Method and system for measuring three-dimensional surface shape of mirror surface

Technical Field

The invention relates to the technical field of photoelectric detection, in particular to a method for measuring the three-dimensional surface shape of a mirror surface, and also relates to a system for measuring the three-dimensional surface shape of the mirror surface, which can carry out nondestructive transient measurement on the three-dimensional surface shape of the mirror surface with a small curvature radius and can also be used for in-situ measurement in the processing process.

Background

With the development of materials and processing technology, shapes with smaller curvature radius are increasingly used in the aspects of mirror design, automobile appearance and the like. With the development of automobile sheet metal technology, the shape of the outer surface of the automobile is not a plane and a simple curved surface, more and more complicated sheet metal models are used in the appearance design of the automobile, wherein the curved surface with a small curvature radius is a majority, the automobile paint is a bright surface, the influence of tiny scratches on the appearance is large, and the space reserved for a measuring system is small due to the fact that the environment of a paint spraying workshop is complex, larger vibration and oil mist are generated in the processing process, and the workpiece is measured quickly and on a processing station. Therefore, the requirements of small curvature radius measurement, nondestructive measurement, transient measurement and in-situ measurement are put forward on the measurement of the three-dimensional surface shape.

Currently, the commonly used three-dimensional shape detection technology of high-reflection objects is mainly divided into a contact type and a non-contact type. The contact measurement is carried out by adopting a probe as the traditional three-coordinate measuring machine and the profilometer, so that the tiny and soft thin measured object is easy to deform, scratch and even damage the measured object, and nondestructive measurement cannot be realized; in non-contact measurement, the measurement accuracy of the interferometry is highest, but the interferometry is relatively large in size, relatively high in cost, relatively sensitive to vibration and air disturbance, and inconvenient to arrange on a processing machine for in-situ measurement.
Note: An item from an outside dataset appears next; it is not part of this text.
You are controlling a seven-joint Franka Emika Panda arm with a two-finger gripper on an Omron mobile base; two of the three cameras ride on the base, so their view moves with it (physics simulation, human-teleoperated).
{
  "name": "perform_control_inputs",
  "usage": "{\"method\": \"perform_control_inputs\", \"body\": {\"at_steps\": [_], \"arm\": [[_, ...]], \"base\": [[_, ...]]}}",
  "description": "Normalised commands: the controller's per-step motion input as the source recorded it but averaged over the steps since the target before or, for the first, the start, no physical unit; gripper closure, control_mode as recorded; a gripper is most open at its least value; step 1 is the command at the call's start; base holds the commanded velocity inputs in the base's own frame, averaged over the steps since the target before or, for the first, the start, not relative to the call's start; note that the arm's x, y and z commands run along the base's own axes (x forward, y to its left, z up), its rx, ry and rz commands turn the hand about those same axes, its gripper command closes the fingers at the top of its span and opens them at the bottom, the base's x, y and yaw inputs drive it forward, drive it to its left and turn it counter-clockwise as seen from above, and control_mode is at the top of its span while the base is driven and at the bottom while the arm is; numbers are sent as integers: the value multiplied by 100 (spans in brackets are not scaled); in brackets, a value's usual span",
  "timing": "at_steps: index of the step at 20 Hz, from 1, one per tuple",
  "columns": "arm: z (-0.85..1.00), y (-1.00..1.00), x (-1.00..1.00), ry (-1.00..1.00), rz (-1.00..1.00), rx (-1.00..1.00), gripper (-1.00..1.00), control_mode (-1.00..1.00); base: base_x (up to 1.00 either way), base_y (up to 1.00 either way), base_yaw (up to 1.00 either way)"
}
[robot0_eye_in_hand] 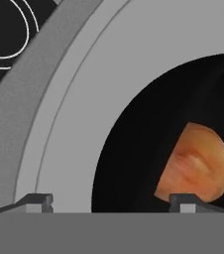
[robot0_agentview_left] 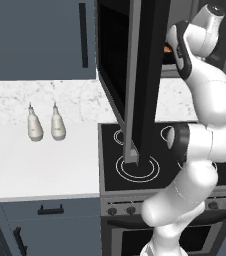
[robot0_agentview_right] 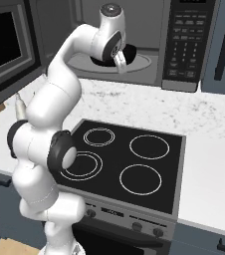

The traditional deflection technique uses sine stripes as structured light, and supposing that 2×n pictures are required to be taken by using an N-step phase shift rule, the measurement duration is prolonged, and the transient measurement capability is not provided.

Disclosure of Invention

In order to overcome the defects of the prior art, the technical problem to be solved by the invention is to provide a method for measuring the three-dimensional surface shape of the mirror surface, which can realize nondestructive, in-place and transient three-dimensional surface shape measurement of the mirror surface, has few devices, improves the measuring speed and reduces the requirement on the measuring environment.

The technical scheme of the invention is as follows: the method for measuring the three-dimensional surface shape of the mirror surface comprises the following steps:

(1) Performing system calibration, calibrating internal parameters and external parameters of a camera, and constructing a 3D-LUT (3D-Look-Up-Table) for color crosstalk correction;

(2) Constructing a color speckle pattern, randomly generating a binary speckle pattern, and along the x-axis and y-axis

The axes are respectively translated by n pixels to obtain an original speckle pattern, a speckle pattern moving along the x axis and a speckle pattern moving along the y axis;

(3) Displaying the color speckle pattern on an LCD screen, collecting speckle patterns reflected by a tested mirror by using a color camera, eliminating the influence of color crosstalk and color unbalance, and respectively obtaining speckle of red, green and blue channels through channel separation;

(4) Respectively carrying out digital image Correlation matching based on ZNCC (Zero Mean Normalized Cross-Correlation, zero mean normalized cross Correlation) on images of a red channel, a green channel, a red channel and a blue channel to obtain displacement field sizes of pixels in a speckle pattern along an x axis and a y axis;

(5) Calculating the coordinates of each point on the LCD screen, which is separated by n times the pixel width of the screen, corresponding to the CCD of the camera according to the displacement field, and calculating the position of each point corresponding to the sampling point on the measured mirror according to the calibration relation;

(6) Firstly, assuming that a measured mirror is a plane mirror, calculating gradients along the x direction and the y direction at each sampling point on the mirror surface of the measured mirror according to a calibrated geometric relationship and a formula derived by an optical reflection law, and obtaining a rough surface shape of the measured mirror through gradient integration;

(7) The obtained surface shape is taken as the surface shape of the mirror to be measured, the gradients of each point on the mirror to be measured along the x direction and the y direction are recalculated according to the formula in the step (6), and the mirror surface shape to be measured is obtained through gradient integration;

(8) And (3) repeating the step (7) for iteration, and stopping iteration when the difference between the surface shapes obtained by the previous gradient integration and the next gradient integration is smaller than a certain threshold value, wherein the finally obtained surface shape of the measured mirror is the required surface shape of the measured mirror.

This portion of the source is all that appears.